(Dataset excerpts)

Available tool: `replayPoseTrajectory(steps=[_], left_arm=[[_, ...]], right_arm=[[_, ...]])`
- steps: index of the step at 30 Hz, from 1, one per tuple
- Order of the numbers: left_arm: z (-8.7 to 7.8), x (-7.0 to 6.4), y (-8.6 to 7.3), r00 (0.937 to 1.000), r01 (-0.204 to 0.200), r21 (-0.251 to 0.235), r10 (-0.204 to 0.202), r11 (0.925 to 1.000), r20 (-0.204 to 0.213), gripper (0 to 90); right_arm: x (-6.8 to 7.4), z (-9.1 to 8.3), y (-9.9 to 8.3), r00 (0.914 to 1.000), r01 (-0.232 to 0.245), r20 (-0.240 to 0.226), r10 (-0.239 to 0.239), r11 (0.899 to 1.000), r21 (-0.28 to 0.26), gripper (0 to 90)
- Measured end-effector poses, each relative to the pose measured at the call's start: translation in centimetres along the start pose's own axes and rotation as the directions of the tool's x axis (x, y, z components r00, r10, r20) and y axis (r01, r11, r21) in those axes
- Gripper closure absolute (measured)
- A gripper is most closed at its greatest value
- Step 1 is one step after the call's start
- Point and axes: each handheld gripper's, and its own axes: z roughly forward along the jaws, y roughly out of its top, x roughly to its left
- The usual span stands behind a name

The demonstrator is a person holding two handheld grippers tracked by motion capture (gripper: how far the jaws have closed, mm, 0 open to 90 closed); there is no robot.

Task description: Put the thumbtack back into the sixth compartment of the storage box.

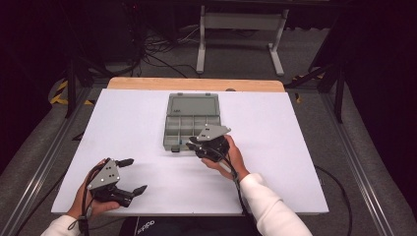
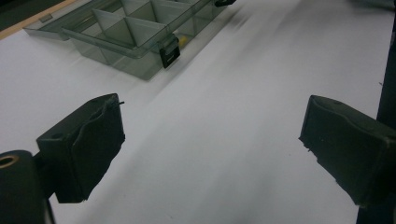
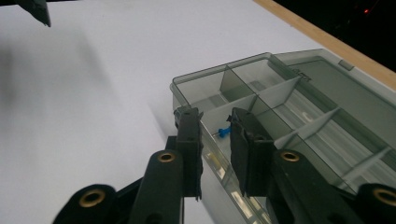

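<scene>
Blue pushpin [image 3: 224, 132] – between right tongs [image 3: 215, 122] – in box [image 3: 299, 98]

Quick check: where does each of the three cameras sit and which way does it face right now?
High view: above the person's side, looking forward and down on the table; forearms, both hands.
Left gripper view: on the left gripper, facing the organizer box; wide-open jaws.
Right gripper view: on the right gripper, at the box's front wall, blue pushpin beyond; narrow jaws.
All share the box.

The right gripper [image 1: 193, 143] covers the organizer box's [image 1: 191, 118] near right corner. The blue pushpin's [image 3: 224, 132] tip is hidden behind a jaw. Motion blurs the box's [image 2: 135, 35] near edge.
</scene>
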Motion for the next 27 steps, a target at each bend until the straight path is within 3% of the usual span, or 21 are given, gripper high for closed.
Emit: replayPoseTrajectory(steps=[8,13,18,21,25,27], left_arm=[[0.0,0.4,0.3,1.0000,0.008,-0.008,-0.008,0.9999,-0.003,6.8],[0.3,0.9,0.8,0.9998,0.008,-0.021,-0.008,0.9997,-0.015,7.0],[0.9,1.4,1.4,0.9996,-0.005,-0.022,0.004,0.9997,-0.028,7.1],[1.1,2.0,1.7,0.9994,-0.009,-0.023,0.008,0.9997,-0.035,7.1],[1.5,2.9,2.1,0.9991,-0.014,-0.017,0.013,0.9998,-0.039,8.9],[1.8,3.4,2.3,0.9989,-0.017,-0.008,0.016,0.9998,-0.044,9.1]], right_arm=[[-0.6,-3.5,-1.2,0.9989,-0.006,0.045,0.007,1.000,-0.031,62.8],[-1.7,-5.8,-2.5,0.9969,-0.005,0.078,0.007,1.000,-0.027,52.1],[-3.2,-7.6,-3.8,0.9927,-0.043,0.111,0.046,0.999,-0.031,42.2],[-4.2,-8.3,-4.7,0.9872,-0.065,0.145,0.066,0.998,-0.014,35.1],[-5.8,-8.7,-5.8,0.9661,-0.122,0.229,0.120,0.992,-0.005,21.4],[-6.6,-8.8,-6.3,0.9575,-0.157,0.244,0.154,0.988,-0.008,18.3]])
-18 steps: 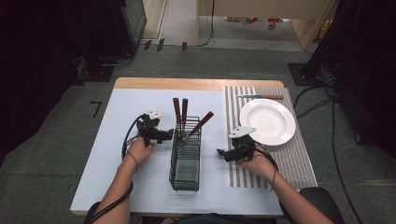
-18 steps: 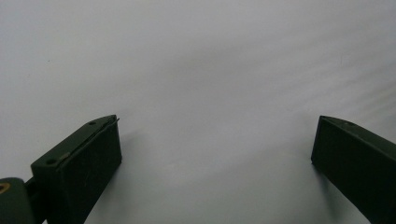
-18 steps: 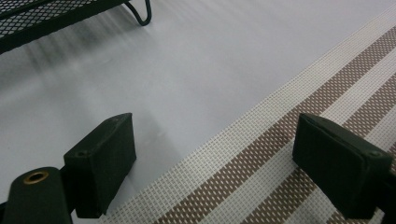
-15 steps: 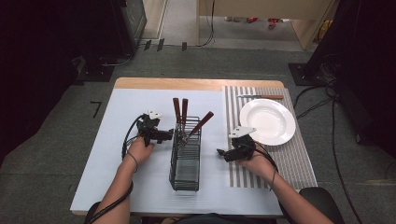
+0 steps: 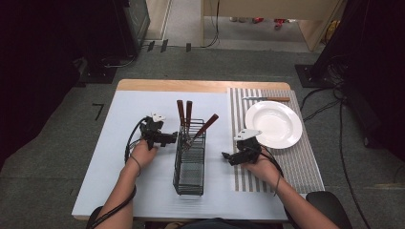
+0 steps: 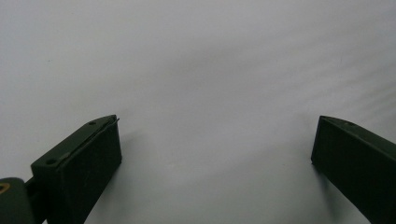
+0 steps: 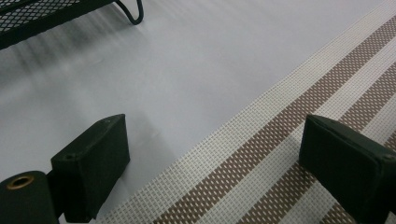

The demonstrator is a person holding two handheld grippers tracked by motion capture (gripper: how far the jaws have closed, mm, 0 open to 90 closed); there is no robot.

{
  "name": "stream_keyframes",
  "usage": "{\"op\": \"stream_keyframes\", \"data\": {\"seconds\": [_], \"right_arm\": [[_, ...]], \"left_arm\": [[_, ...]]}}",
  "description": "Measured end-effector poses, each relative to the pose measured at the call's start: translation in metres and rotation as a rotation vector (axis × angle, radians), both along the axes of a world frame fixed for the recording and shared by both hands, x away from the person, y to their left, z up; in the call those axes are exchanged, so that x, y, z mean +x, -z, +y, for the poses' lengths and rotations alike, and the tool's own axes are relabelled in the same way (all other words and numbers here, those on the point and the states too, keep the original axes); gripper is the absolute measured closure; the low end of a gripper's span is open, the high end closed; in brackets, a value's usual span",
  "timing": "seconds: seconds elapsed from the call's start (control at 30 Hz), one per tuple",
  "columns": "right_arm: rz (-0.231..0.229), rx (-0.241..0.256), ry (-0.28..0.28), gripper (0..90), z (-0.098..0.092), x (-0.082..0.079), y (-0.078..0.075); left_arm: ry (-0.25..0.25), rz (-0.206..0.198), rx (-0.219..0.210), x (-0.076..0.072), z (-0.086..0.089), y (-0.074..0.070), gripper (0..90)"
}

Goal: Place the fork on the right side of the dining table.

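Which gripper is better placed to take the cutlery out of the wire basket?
Probably the left gripper: open, it sits right beside the cutlery handles in the wire basket. The right gripper, also open, is farther away.

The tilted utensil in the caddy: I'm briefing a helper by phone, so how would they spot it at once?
Find the black wire caddy standing mid-table on the pale sheet, between the two grippers. At its far end, three brown handles stick up. Two stand upright side by side; the tilted utensil is alone, its handle leaning toward the white plate.
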State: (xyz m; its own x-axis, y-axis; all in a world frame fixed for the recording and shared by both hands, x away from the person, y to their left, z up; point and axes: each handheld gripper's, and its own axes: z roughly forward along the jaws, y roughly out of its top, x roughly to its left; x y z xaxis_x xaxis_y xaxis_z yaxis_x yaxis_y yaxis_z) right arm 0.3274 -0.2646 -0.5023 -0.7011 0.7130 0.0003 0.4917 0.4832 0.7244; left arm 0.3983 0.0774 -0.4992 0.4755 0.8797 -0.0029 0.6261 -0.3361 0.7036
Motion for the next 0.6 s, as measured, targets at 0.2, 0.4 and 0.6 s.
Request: {"op": "stream_keyframes", "data": {"seconds": [0.2,0.4,0.6], "right_arm": [[0.001,-0.002,0.002,7.7,0.0003,-0.0002,0.0001],[0.012,-0.001,0.012,7.5,0.0014,0.0006,-0.0006],[0.040,-0.028,0.023,7.8,0.0044,0.0022,-0.0039]], "left_arm": [[0.001,0.001,0.001,0.0000,0.0000,0.0000,1.7],[0.000,0.001,0.000,0.0001,0.0000,-0.0001,1.7],[0.000,0.001,0.001,0.0000,0.0000,-0.0001,1.7]]}}
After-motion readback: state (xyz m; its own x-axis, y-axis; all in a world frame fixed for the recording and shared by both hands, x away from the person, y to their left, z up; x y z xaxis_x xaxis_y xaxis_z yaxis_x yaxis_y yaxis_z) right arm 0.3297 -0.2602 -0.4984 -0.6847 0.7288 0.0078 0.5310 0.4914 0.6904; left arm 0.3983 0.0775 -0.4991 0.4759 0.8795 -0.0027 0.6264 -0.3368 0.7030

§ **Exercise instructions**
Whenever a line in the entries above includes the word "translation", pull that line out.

§ **Written response**
- Measured end-effector poses, each relative to the pose measured at the call's start: translation in centimetres along the start pose's own axes and rotation as the directions of the tool's x axis (x, y, z components r00, r10, r20) and y axis (r01, r11, r21) in those axes
  "description": "Measured end-effector poses, each relative to the pose measured at the call's start: translation in metres and rotation as a rotation vector (axis × angle, radians), both along the axes of a world frame fixed for the recording and shared by both hands, x away from the person, y to their left, z up; in the call those axes are exchanged, so that x, y, z mean +x, -z, +y, for the poses' lengths and rotations alike, and the tool's own axes are relabelled in the same way (all other words and numbers here, those on the point and the states too, keep the original axes); gripper is the absolute measured closure; the low end of a gripper's span is open, the high end closed; in brackets, a value's usual span",

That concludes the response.